Simulation software by CreateASoft Inc.

Simcad Pro is a process simulation and digital twin software developed by CreateASoft Inc. used for simulating process-based environments including manufacturing, warehousing, supply lines, logistics, and healthcare. It is a tool used for planning, organizing, optimizing, and engineering real process-based systems. Simcad Pro allows the creation of a virtual computer model, which can be manipulated by the user and represents a real environment. Using the model, it is possible to test for efficiency as well as locate points of improvement among the process flow. Simcad Pro's dynamic computer model also allows for changes to occur while the model is running for a fully realistic simulation. It can also be integrated with live and historical data.

Simulation software is part of a broader category of Industry 4.0 technologies, or technologies that move organizations to digitization of operations.

==Model Building==

=== User Interface ===
Simcad Pro has a user-friendly graphical user interface for building virtual models of process-based environments, and the entire model can be built and edited without coding, including any advanced model characteristics. In addition to this, Simcad Pro allows for data import from almost any data source, including Microsoft Access, Excel, Visio, and SQL Server databases for easier model creation. Simcad Pro also supports real-time tracking using devices including RFID tags and barcode scanners. Models can be viewed in 2D, 3D, and virtual reality environments. Simcad Pro supports several simulation approaches, including discrete-event simulation, agent-based simulation, stochastic modeling, continuous modeling, mathematical modeling, and motion modeling. Agent-based and discrete-event simulation can be used within the same model. Simcad Pro can also connect to live and historical data sources during simulation runs, including data from RFID tags, barcode scanners, and enterprise systems such as ERP, MES, and WMS platforms.

=== Simulation Engine ===
Simcad Pro uses a patented, multi-threaded, 64-bit simulation engine. Distinguishing it from the SIMAN simulation engine used in many competing software products. Models built with the Simcad engine feature patented "On-The-Fly" simulation, meaning that models can be manipulated, edited, and transformed as they are performing a simulation run.

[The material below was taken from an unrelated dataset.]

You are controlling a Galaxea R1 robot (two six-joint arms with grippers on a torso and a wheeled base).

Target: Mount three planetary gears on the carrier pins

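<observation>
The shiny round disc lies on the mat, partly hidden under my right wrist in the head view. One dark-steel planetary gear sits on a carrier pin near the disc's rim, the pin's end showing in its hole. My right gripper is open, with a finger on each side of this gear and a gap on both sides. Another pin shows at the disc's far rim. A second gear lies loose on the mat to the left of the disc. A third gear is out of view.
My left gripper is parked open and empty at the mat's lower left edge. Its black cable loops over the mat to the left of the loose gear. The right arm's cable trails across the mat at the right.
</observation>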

=== Digital Twin Studio ===
Digital Twin Studio is a related CreateASoft product within the company’s simulation and digital-twin software portfolio. CreateASoft describes Digital Twin Studio Desktop as the successor name for Simcad Elite. Digital Twin Studio is presented as a broader real-time digital twin application, with Digital Twin Studio Desktop and related software positioned within that product family.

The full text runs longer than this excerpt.